Unsupervised Neural Machine Translation with Generative Language Models OnlyDownload PDF

Published: 28 Jan 2022, Last Modified: 13 Feb 2023ICLR 2022 SubmittedReaders: Everyone
Keywords: unsupervised, machine translation, language modeling, few-shot learning
Abstract: We show how to derive state-of-the-art unsupervised neural machine translation systems from generatively pre-trained language models. Our method consists of three steps: \emph{few-shot amplification}, \emph{distillation}, and \emph{backtranslation}. We first use the zero-shot translation ability of large pretrained language models to generate translations for a small set of unlabeled sentences.
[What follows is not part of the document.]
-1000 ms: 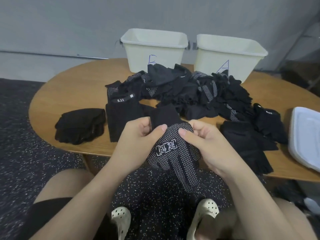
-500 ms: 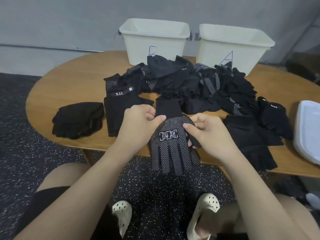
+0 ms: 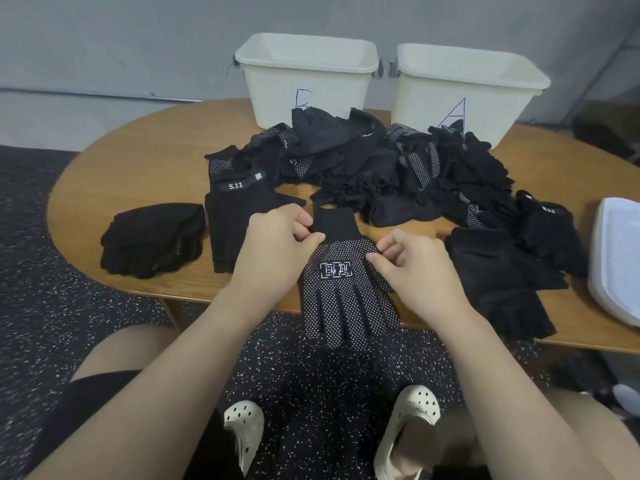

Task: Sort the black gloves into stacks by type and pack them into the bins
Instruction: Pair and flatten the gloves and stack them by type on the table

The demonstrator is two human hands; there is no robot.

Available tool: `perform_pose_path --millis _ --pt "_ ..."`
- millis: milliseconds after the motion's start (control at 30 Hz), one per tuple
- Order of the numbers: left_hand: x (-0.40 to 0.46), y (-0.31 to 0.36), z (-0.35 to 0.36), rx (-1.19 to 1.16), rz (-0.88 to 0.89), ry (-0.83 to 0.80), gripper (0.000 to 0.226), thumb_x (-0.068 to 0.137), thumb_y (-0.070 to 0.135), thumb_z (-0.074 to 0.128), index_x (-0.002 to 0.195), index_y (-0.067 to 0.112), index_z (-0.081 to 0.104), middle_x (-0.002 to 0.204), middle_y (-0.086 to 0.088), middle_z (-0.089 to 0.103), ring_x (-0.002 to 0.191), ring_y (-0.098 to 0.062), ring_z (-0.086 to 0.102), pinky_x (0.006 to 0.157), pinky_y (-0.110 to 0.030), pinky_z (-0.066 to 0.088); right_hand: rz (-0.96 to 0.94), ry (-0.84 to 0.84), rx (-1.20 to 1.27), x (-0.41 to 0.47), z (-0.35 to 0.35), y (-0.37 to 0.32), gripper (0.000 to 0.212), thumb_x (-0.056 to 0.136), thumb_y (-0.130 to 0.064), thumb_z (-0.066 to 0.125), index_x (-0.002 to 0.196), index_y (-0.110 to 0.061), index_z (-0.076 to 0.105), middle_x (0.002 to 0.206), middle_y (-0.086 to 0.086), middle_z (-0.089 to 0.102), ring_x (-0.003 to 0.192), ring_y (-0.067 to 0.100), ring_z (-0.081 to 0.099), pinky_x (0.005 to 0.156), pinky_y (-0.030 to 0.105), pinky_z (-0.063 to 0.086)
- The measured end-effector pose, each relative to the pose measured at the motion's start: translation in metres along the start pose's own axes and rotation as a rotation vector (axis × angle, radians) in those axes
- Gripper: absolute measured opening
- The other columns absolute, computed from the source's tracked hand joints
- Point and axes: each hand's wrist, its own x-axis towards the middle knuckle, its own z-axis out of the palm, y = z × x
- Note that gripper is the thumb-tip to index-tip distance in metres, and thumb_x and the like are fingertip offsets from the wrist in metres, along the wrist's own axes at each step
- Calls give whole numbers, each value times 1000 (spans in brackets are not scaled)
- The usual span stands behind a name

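Dotted glove (image 3: 346,289) lying palm-up at the near edge of the wooden surface (image 3: 138,161), fingers hanging over the edge, white printed mark across the palm. Left hand (image 3: 273,251) pinching the glove at the left side, where cuff meets palm, thumb and forefinger curled on the fabric. Right hand (image 3: 415,268) pinching the right edge of the same glove, fingers curled, thumb on the dotted palm.

Just left of the dotted glove, flat glove with a 5.11 label (image 3: 235,216). Further left of it, small stack of plain black gloves (image 3: 152,237). Behind the dotted glove, big unsorted heap of black gloves (image 3: 381,164), some dotted, some plain. Right of the dotted glove, fingerless gloves (image 3: 498,282) lying flat, touching the heap.

Behind the heap, two cream bins at the far edge: bin marked with a blue letter partly hidden (image 3: 308,77), and to its right bin marked A (image 3: 467,88). Far right of the dotted glove, white lid (image 3: 616,258), partly out of view.

Below the dotted glove, speckled dark floor (image 3: 329,375) and two cream clogs (image 3: 242,424).
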Motion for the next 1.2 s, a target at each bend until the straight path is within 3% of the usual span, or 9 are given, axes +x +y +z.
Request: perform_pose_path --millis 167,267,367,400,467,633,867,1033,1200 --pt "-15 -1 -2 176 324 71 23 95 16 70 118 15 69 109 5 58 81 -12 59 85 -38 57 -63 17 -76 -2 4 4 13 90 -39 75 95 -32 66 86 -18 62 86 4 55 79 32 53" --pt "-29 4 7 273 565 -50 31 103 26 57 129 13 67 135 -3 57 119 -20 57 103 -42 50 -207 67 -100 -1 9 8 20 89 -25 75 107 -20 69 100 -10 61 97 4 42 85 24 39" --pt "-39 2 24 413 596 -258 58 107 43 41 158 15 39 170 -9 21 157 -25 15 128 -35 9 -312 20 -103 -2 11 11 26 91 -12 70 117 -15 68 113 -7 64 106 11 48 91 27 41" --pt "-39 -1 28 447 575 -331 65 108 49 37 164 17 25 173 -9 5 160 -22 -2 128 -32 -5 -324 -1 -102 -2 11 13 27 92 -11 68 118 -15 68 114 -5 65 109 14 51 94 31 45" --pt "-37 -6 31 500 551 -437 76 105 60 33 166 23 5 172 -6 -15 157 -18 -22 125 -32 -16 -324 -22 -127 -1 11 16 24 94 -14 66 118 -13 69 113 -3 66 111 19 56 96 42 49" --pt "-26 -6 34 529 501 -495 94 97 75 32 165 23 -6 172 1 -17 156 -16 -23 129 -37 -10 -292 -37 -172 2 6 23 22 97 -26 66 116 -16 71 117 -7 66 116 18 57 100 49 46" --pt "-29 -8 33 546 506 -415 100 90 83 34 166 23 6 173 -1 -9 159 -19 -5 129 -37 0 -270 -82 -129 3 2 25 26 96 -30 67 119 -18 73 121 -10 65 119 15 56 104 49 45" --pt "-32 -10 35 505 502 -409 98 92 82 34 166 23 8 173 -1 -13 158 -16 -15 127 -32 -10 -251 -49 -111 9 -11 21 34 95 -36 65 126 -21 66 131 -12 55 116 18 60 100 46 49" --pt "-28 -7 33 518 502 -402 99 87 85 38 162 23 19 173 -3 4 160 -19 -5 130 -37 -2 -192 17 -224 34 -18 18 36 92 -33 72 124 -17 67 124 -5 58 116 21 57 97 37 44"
We then amplify these zero-shot translations by using them as few-shot demonstrations for sampling a larger synthetic dataset. This dataset is then distilled by discarding the few-shot demonstrations and then fine-tuning. During backtranslation, we repeatedly generate translations for a set of inputs and then fine-tune a single language model on both directions of the translation task at once, ensuring cycle-consistency by swapping the roles of gold monotext and generated translations when fine-tuning. By using our method to leverage GPT-3's zero-shot translation capability, we achieve a new state-of-the-art in unsupervised translation on the WMT14 English-French benchmark, attaining a BLEU score of 42.1.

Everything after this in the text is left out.